# 10 dpo and feeling extreme back pain and left sided cramps.



## Mother of one

10dpo and I'm having really bad back pains and cramps only on the left side, I don't have any other symptoms as of yet but I remember I had these same cramps when I was pregnant with my other one. I don't want to get too excited and it turns out to be my period on its way but I don't usually get these cramps before my period and if I do which is not always its not as bad as this. Are back pains and cramps early signs of pregnancy?


----------



## Mother of one

Also ive been having these cramps for 4 days now! Has anyone experienced or experiencing this?


----------



## george83

I didn't have them for that long but with my last pregnancy at about 12dpo I had really bad back ache, I convinced myself it was implantation and 4 days later got my bfp - fingers crossed!! Sounds very promising x x


----------



## Mother of one

george83 said:


> I didn't have them for that long but with my last pregnancy at about 12dpo I had really bad back ache, I convinced myself it was implantation and 4 days later got my bfp - fingers crossed!! Sounds very promising x x


Hi, thank you for your reply!

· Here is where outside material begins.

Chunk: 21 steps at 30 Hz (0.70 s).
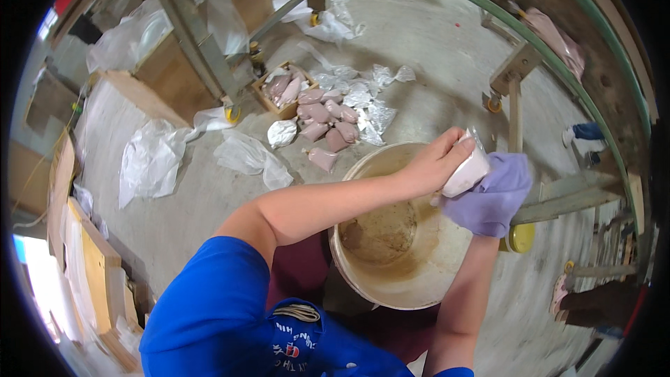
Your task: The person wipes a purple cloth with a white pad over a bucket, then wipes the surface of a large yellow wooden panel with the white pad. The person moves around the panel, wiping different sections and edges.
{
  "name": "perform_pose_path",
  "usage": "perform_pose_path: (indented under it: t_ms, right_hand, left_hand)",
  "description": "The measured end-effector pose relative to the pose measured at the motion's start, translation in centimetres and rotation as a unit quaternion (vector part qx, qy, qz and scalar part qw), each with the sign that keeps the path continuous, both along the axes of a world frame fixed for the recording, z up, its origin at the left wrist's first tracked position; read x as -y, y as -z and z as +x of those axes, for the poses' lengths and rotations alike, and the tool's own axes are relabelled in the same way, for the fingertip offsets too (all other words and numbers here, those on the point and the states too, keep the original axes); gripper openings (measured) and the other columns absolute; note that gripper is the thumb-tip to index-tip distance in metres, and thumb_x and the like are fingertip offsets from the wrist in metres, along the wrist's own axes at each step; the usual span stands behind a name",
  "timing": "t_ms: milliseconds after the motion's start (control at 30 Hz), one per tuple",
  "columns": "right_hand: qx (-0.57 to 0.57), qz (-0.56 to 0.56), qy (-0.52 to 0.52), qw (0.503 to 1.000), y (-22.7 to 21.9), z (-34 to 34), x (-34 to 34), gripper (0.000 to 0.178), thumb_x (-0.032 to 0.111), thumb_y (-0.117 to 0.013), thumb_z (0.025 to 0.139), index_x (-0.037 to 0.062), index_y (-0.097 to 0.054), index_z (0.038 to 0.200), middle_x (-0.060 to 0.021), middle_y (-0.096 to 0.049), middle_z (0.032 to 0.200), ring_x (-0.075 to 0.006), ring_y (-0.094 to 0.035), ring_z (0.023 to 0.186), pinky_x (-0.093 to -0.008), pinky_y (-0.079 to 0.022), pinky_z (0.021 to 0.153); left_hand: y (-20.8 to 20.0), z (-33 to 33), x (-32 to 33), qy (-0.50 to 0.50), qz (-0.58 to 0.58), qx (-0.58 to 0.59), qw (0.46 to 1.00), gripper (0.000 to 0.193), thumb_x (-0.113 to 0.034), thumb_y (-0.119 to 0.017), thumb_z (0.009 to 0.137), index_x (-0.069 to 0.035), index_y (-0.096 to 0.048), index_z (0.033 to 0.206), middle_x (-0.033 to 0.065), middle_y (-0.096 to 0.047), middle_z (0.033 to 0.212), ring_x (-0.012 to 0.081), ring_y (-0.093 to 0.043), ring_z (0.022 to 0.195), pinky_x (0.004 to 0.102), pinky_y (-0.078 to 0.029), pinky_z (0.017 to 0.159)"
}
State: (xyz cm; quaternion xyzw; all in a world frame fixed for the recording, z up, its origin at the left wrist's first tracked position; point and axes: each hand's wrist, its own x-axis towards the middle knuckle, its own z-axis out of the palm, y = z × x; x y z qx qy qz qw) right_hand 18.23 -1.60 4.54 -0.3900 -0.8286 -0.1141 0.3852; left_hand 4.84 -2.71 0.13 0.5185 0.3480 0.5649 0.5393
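Observation:
Over the right side of a wide off-white bucket (436, 269), my left hand (434, 165) grips a small clear plastic bag (466, 173) filled with something pale pink. A purple cloth (504, 192) covers my right hand (490, 241) and presses against the bag's side. The cloth hides those fingers; only the wrist end shows. Brown residue stains the bucket's bottom and inner wall. It stands between my knees.
Ahead on the concrete floor lie several filled pinkish bags (336, 136), beside a wooden box (289, 108) of more bags. Crumpled clear plastic (150, 157) lies left. A green-edged table frame on wheels (494, 103) stands right, near a yellow-green container (520, 237). Another person's legs (593, 300) show at right.

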Motion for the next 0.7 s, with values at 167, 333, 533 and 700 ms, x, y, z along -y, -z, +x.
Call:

I'm thinking its very promising too because usually before my af I hardly get cramps and when I do they're not this bad. Anyways I'm trying to hold off till I miss my period to test!


----------



## Jones36

yES THESE ARE SOME SIGNS..I HAD THEM. How long till your cycle?



Mother of one said:


> 10dpo and I'm having really bad back pains and cramps only on the left side, I don't have any other symptoms as of yet but I remember I had these same cramps when I was pregnant with my other one. I don't want to get too excited and it turns out to be my period on its way but I don't usually get these cramps before my period and if I do which is not always its not as bad as this. Are back pains and cramps early signs of pregnancy?


----------



## Mother of one

Jones36 said:


> yES THESE ARE SOME SIGNS..I HAD THEM. How long till your cycle?
> 
> 
> 
> Mother of one said:
> 
> 
> 10dpo and I'm having really bad back pains and cramps only on the left side, I don't have any other symptoms as of yet but I remember I had these same cramps when I was pregnant with my other one. I don't want to get too excited and it turns out to be my period on its way but I don't usually get these cramps before my period and if I do which is not always its not as bad as this. Are back pains and cramps early signs of pregnancy?Click to expand...

My period is due excatly 1 week from today.


----------



## kerri28

Mother of one said:


> Also ive been having these cramps for 4 days now! Has anyone experienced or experiencing this?

I too have had cramping on left side, where as i never cramp before af plus all my cramping is on right side during af. If i remember correctly all my prev pregs the placenta attached to the left. I have a lot of scarring from a placenta abruption so my left is very sensative. I mc 2 years ago but no telling if the scarring had impact on it.


----------



## ..marie..

I'm 10dpo 2day and getting terrible bloating and cramping


----------



## smalz

I'm 9dpo and have the same thing, left sided cramps and low back pain. I hope this is a good sign for us. When are you testing?


----------



## Mother of one

smalz said:


> I'm 9dpo and have the same thing, left sided cramps and low back pain. I hope this is a good sign for us. When are you testing?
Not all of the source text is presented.